● **WORK INSTRUCTIONS**
Go through the listing beneath this task and return every line that carries the string "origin".

##### DATASET EXTRACT

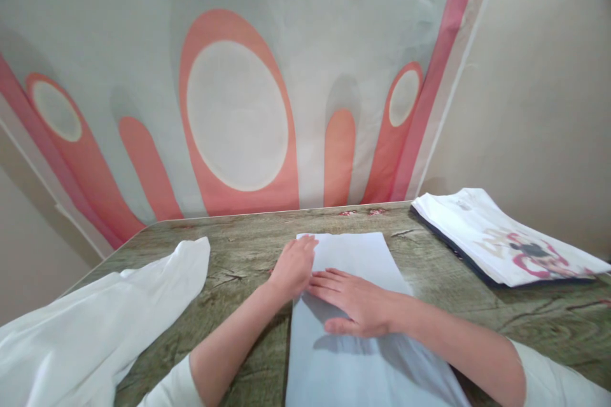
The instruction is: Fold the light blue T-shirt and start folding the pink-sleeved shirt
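Note:
A white garment [367,251], folded into a long, narrow rectangle, lies flat on the wooden-patterned table in front of me. My left hand [293,268] rests on its left edge near the far end, fingers reaching over the cloth. Palm down on the middle of the cloth is my right hand [351,302], its fingers stretched toward the left hand and its thumb apart. Neither hand grips anything that I can see. The near end of the garment runs out of view at the bottom, where soft creases show beside my right forearm.
Another white garment [119,305] lies loosely spread at the left. On the right sits a stack of folded shirts [477,229], the top one white with a cartoon print, a dark one beneath. Behind the table [238,229] stands a wall with a pink-and-grey printed sheet [310,32].

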### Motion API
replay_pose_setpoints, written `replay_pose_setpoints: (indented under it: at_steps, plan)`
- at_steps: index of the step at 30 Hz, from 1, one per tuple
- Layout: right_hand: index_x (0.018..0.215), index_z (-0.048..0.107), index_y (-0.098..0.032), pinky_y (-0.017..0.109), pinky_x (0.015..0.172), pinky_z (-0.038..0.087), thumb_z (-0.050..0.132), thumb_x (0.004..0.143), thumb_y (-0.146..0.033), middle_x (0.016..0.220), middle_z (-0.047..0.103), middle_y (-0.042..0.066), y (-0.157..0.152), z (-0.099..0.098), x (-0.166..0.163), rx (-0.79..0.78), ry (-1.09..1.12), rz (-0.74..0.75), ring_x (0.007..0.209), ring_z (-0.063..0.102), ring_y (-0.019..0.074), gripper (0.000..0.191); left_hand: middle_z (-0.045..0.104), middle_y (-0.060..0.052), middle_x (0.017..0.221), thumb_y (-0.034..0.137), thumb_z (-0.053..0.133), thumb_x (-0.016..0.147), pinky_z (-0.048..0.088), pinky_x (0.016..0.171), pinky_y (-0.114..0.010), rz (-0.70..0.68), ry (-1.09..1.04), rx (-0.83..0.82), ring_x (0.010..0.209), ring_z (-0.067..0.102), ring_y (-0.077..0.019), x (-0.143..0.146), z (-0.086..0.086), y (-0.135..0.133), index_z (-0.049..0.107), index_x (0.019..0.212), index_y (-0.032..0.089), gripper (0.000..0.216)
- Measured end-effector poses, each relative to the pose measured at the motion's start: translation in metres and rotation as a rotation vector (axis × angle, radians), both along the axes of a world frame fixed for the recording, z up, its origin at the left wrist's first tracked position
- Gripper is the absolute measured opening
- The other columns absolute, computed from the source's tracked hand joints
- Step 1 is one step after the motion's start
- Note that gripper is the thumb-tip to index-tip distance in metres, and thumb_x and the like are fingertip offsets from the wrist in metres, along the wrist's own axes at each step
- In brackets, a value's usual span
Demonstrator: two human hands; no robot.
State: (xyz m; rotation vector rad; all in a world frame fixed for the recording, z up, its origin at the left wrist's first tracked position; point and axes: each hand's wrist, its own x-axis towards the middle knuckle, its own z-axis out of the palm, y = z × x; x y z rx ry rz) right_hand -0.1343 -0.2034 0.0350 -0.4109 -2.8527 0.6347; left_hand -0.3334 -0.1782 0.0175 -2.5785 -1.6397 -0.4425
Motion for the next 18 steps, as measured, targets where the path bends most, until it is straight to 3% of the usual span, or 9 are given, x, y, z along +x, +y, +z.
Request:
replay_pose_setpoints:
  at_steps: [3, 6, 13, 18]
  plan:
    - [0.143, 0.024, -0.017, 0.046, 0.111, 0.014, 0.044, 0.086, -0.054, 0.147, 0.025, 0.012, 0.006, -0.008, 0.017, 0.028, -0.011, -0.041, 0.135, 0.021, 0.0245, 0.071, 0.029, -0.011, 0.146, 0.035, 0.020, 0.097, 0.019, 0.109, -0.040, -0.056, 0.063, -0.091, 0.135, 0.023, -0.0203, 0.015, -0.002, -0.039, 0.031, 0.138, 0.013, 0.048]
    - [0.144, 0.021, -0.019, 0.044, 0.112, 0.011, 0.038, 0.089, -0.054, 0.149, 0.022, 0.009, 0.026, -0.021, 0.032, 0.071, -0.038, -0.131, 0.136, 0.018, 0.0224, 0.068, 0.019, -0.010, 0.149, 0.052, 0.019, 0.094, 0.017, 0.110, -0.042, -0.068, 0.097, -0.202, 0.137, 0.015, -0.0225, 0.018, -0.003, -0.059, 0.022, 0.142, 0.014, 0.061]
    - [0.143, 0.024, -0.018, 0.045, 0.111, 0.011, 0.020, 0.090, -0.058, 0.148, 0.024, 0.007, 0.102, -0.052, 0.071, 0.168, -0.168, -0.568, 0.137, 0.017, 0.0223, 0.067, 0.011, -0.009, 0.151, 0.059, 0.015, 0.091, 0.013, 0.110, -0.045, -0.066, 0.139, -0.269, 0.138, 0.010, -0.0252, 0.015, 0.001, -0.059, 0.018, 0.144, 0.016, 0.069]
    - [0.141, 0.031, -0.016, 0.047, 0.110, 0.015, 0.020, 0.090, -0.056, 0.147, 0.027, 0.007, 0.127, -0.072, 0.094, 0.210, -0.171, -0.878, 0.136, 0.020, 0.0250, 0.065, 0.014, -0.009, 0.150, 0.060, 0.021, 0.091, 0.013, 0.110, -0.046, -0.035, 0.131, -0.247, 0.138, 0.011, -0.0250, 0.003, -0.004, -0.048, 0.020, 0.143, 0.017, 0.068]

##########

● **TASK RESULT**
- Measured end-effector poses, each relative to the pose measured at the motion's start: translation in metres and rotation as a rotation vector (axis × angle, radians), both along the axes of a world frame fixed for the recording, z up, its origin at the left wrist's first tracked position
State: (xyz m; rotation vector rad; all in a world frame fixed for the recording, z up, its origin at the left wrist's first tracked position; point and axes: each hand's wrist, its own x-axis towards the middle knuckle, its own z-axis out of the palm, y = z × x; x y z rx ry rz) right_hand -0.1343 -0.2034 0.0350 -0.4109 -2.8527 0.6347; left_hand -0.3334 -0.1782 0.0175 -2.5785 -1.6397 -0.4425

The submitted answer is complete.